→ **Prompt**:
In the data below, find each line containing the string "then" and return it.

→ **Supplied data**:
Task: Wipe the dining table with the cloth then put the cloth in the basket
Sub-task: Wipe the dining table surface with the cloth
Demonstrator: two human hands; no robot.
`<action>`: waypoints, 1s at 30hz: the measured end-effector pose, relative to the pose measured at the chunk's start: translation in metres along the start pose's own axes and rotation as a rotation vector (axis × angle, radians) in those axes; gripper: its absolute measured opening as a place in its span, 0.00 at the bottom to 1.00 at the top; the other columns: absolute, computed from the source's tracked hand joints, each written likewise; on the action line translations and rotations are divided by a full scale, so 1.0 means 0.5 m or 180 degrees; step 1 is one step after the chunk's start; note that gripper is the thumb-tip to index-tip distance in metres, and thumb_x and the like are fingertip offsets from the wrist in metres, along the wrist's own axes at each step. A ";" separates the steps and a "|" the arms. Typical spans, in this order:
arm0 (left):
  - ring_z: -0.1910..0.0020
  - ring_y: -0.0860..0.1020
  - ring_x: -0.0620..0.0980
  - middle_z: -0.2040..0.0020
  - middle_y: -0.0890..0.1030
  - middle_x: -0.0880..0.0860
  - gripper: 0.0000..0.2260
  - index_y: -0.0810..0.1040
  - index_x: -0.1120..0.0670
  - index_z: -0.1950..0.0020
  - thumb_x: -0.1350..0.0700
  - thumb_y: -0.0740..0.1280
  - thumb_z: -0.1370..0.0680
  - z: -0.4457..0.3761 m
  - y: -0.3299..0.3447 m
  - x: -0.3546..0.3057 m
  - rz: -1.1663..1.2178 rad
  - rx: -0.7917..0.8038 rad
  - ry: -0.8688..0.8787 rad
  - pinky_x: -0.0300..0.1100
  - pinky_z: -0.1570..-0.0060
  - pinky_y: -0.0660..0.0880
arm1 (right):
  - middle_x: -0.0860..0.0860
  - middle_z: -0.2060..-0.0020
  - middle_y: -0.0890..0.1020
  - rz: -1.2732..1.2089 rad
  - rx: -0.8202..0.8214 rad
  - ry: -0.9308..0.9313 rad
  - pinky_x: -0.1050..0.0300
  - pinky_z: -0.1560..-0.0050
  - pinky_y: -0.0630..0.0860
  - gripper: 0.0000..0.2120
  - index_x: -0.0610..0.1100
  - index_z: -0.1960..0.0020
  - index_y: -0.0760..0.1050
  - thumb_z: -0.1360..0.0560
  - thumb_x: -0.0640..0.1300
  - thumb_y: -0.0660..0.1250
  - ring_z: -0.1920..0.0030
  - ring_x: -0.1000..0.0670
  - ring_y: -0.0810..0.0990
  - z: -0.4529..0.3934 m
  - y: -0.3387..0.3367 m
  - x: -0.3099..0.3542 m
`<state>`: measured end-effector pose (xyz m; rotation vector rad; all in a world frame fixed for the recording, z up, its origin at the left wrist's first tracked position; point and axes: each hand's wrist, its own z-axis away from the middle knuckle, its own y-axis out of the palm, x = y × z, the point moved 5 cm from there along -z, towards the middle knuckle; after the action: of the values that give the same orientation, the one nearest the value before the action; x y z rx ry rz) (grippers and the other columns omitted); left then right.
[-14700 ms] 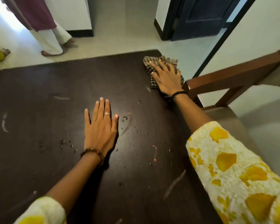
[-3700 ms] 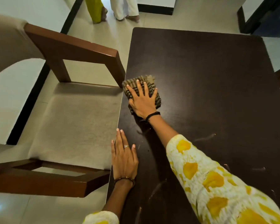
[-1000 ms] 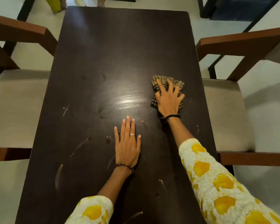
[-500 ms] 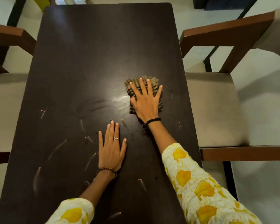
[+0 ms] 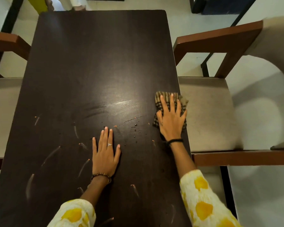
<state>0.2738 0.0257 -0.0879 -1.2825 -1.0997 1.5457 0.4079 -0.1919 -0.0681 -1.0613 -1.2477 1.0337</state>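
A: Where is the cloth (image 5: 166,99) at this moment?

B: It lies on the dining table (image 5: 95,63), at the right edge, about halfway along it. It is a checked cloth, brown and dark, folded into a pad. One corner of it hangs a little over the right edge, above the seat of the chair (image 5: 208,112).

A: And the right hand (image 5: 170,120)?

B: The right hand is flat on top of the cloth, palm down, fingers spread and straight. It presses the cloth on the table; it does not grip it. There is a black band on the wrist.

A: What about the left hand (image 5: 104,154)?

B: The left hand is also flat and spread, palm down, directly on the bare wood. It is near the middle between the left and right edges, closer to the near edge than the cloth is. It holds nothing. I see a ring on one finger and a bead bracelet on the wrist.

A: How does the table surface look?

B: Dark brown. Near the left hand and toward the near left corner there are pale streaks (image 5: 82,167) and small orange crumbs (image 5: 116,126). Between the two hands there are some small dark drops (image 5: 135,125). Beyond the hands, in the middle, one patch shines in the light.

A: Anything around the table?

B: A second chair (image 5: 3,43) at the left edge. Both sleeves are white with yellow patches.
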 end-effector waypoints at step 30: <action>0.28 0.56 0.49 0.26 0.59 0.54 0.25 0.57 0.56 0.26 0.46 0.43 0.19 0.048 -0.058 0.168 0.0183 0.0292 0.0269 0.50 0.28 0.47 | 0.43 0.30 0.68 0.0272 0.0151 0.0427 0.29 0.37 0.61 0.28 0.50 0.28 0.64 0.28 0.52 0.52 0.32 0.38 0.69 0.013 0.055 0.247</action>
<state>0.2403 0.1110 -0.0801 -1.3146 -0.9355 1.5517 0.4070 -0.0655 -0.0696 -1.1366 -1.0731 1.0345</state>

→ **Output**:
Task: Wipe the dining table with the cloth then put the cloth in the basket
`<state>`: measured end-effector pose (xyz m; rotation vector rad; all in a world frame fixed for the recording, z up, its origin at the left wrist's first tracked position; point and axes: each hand's wrist, its own z-axis away from the middle knuckle, its own y-axis out of the palm, x = y × z, the point moved 5 cm from there along -z, towards the middle knuckle; after the action: of the values that give the same orientation, the one nearest the value before the action; x y z rx ry rz) (grippers and the other columns omitted); left then right.

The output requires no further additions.